I know it’s bad for me and the project, but every time I start programming something new, I jump into it without creating any unit tests. Even when I know that the code I’m updating could really benefit from being tested and in the long run, it would save me a lot of time and brainpower, I still start plowing through with my bulldozer of coding prowess.

It’s always the same order of events. I spend a half day hammering away at code before I start realizing the anti-pattern. I keep building, hitting F5 in my browser, do a congratulatory fist-pump after my awesome new code works, then lower my fist as I realize I may have broken something else. I figure, oh, it’s just this once, that I can adjust some query string variables to test for the other few variations, then go onto the next minor detail. The whole scene is repeated, each new thing being repeatedly tested again and again by changing the url until I realize that dammit, I knew I should be unit testing this crap.

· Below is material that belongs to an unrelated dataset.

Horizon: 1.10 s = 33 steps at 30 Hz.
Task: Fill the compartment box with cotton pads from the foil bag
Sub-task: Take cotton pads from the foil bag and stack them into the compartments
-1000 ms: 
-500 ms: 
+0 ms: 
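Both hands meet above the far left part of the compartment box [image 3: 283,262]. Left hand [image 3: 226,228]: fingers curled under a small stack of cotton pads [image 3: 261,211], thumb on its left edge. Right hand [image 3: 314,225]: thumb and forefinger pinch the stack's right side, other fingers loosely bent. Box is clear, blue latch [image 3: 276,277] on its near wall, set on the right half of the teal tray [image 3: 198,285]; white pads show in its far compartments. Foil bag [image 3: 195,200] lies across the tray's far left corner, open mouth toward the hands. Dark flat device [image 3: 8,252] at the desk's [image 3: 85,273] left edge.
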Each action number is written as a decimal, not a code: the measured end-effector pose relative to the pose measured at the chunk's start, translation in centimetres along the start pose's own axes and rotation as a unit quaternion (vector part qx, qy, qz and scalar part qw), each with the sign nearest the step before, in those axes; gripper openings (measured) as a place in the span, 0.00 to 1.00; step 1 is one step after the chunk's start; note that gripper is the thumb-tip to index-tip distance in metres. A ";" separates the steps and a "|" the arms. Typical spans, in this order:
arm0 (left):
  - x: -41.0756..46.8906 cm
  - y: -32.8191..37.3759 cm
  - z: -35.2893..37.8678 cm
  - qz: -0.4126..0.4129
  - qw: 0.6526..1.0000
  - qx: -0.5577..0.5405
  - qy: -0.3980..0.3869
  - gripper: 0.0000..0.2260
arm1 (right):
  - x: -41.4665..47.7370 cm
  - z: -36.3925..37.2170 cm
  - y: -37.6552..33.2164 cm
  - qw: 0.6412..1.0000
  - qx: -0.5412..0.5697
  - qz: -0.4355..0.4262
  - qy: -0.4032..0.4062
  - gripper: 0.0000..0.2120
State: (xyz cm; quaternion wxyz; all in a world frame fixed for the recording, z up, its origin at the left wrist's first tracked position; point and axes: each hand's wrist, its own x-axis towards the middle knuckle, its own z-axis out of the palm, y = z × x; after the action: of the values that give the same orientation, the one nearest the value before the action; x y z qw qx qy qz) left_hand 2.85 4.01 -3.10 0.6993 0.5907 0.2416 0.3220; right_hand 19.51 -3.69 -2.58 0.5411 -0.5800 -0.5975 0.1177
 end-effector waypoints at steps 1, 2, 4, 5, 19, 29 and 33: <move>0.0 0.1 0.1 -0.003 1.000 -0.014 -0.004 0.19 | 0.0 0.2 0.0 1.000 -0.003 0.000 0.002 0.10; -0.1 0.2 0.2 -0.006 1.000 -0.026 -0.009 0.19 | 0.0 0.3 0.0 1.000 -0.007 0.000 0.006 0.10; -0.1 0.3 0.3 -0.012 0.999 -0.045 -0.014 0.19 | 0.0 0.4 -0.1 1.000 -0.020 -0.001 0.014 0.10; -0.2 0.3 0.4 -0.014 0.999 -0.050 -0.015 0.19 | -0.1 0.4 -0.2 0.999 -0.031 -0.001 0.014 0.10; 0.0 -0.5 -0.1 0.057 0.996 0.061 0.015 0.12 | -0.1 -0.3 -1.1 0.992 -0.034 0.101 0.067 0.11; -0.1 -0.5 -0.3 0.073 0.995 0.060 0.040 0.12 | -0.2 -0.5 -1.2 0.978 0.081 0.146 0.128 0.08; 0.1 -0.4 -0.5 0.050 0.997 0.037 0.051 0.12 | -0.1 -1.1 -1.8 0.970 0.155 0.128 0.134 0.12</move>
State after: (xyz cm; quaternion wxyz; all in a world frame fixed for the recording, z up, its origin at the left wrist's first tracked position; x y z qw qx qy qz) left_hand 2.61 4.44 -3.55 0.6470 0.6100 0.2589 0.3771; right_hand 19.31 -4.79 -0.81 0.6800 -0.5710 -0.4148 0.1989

It happened again today. I was extending some custom paging code so we could inject some ads into a list of products. The original custom paging code wasn’t wrapped in tests, so I figured, why waste my time with unit tests when I have this handy F5 button? It took all day before my dammit moment, at which point I shelved everything and wrote a few basic tests around the existing functionality as a starting point.

And of course, it worked like a charm; way easier than I assumed up front. I can stop monkeying with the url for every freaking variation of page sizes and indexes, and instead focus on one individual problem at a time. It boils down to that single unit of focus I’m capable of. With these unit tests, I don’t have to keep thinking about all the previous variable possibilities because it’s already written down. If I break it, I’ll know immediately. I don’t have to be surprised by the twelfth F5 when I realize that at some point, I screwed something up and that fixing it is going to screw up some other miniscule detail.

I don’t know why, after all these years, I can’t realize this simple fact up front and act on it. I guess I’m just weak or cocky or just plain dumb; too reliant on my cowboy coding skills and thinking that of course, I can handle every little project that comes my way without wasting my time writing unit tests. But every time, I realize that the time spent hitting F5 for every previous url variation is reduced dramatically once I actually write a few unit tests and no longer have to bother testing the same thing by hand for every change I make. If I’m really trying to save time, I’ll start with the unit tests up front.